Class r_Stat_Tiling and r_Access

These classes support statistic tiling and specification of access patterns, respectively. Statistic tiling splits MDD objects based on the access patterns passed to it as a parameter. It actually detects areas of interest out of a set of accesses and then performs tiling by using the areas of interest tiling algorithm. In order to determine the areas of interest, the algorithm performs a check of overlapping accesses to reduce accesses which correspond to the same area of interest to one single area of interest. In this step, the criteria used to reduce a set of accesses to a single area of interest is that if a group of accesses are near up to a given threshold, then they correspond to a single area of interest which is the minimum interval covering the accesses.

The statistic tiling algorithm then eliminates some of the areas of interest. It performs a check of the number of times each of the detected areas was accessed. Those which were accessed less than a given threshold are eliminated (they are accessed too few times to be considered areas of interest).

Five parameters are passed in the constructor of the r_Stat_Tiling class:

r_Stat_Tiling( r_Dimension dim,
               const std::vector<r_Access>& stat_info,
               r_Bytes ts = RMInit::clientTileSize,
               r_Area border_threshold = DEF_BORDER_THR,
               r_Double interesting_threshold = DEF_INTERESTING_THR )

border_th is the border threshold for considering two access patterns to be the same, interesting_th is the interesting threshold, i.e., the percentage of accesses that must take place so that an area is considered being of interest when performing tiling and also ts, the tile size.

A call to merge() should be made prior to performing tiling, so that the statistic information about the accesses to the object can be updated and the tiling operation prepared.
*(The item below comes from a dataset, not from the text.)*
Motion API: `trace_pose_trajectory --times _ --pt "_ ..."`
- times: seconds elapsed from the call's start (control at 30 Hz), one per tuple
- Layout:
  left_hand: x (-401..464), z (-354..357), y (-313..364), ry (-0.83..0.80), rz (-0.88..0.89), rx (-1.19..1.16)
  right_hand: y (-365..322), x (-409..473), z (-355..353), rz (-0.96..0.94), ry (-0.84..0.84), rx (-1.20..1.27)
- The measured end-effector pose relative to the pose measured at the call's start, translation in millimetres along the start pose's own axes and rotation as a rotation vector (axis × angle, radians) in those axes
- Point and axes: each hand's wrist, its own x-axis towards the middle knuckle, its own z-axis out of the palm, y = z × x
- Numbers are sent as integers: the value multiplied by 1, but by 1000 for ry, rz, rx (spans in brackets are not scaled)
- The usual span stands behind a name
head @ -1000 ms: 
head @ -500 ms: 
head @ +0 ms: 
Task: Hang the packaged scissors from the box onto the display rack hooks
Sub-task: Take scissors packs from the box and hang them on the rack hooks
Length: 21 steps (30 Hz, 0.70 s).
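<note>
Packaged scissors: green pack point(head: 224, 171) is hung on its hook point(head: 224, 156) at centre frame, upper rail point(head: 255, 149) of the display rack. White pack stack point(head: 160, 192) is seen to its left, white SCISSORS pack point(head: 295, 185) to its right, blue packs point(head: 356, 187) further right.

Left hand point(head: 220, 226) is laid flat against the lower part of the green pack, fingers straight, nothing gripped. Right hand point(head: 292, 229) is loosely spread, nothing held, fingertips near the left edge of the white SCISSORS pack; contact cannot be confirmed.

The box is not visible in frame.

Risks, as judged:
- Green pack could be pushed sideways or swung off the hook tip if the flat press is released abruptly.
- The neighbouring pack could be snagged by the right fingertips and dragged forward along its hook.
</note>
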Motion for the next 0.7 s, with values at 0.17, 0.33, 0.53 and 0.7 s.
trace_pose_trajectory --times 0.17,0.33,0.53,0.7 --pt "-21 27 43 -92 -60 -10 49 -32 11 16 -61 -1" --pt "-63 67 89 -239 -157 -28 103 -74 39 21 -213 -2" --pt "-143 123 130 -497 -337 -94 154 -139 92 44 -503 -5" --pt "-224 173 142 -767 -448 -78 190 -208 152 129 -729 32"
r_Access merge(const std::vector<r_Access>& patterns)

This method inputs the statistic information into the class and calculates the new interest areas that will be used to perform tiling on the object. r_Stat_Tiling contains a list with the statistical information. This list is updated by the method. At the end, the list will contain the filtered and updated accesses count. This information can be used again as input to the method, or it can be stored for later usage.

The class r_Access represents an access pattern to a certain object. r_Stat_Tiling receives a list of these objects so that an appropriate tiling can be defined. The r_Access constructor

r_Access( const r_Minterval& region,
          unsigned long accesses = 1 )

takes as parameter the interval and the number of times the MDD subarray with domain region was accessed.

Class r_Convertor and Subclasses

The storage format indicator specifies the compression method used to compress / decompress tiles written to / retrieved from the data­base.

The transfer format indicator specifies the compression method used to compress / decompress tiles when transferred between client and server.

By default storage and transfer format is r_Array which means encoding in the server’s main memory format, without any comp­ress­ion. The r_Database function set_transfer_format() allows to change transfer format and compression, for both directions uni­formly:

void set_transfer_format( r_Data_Format format,
                          const char *formatParams=NULL )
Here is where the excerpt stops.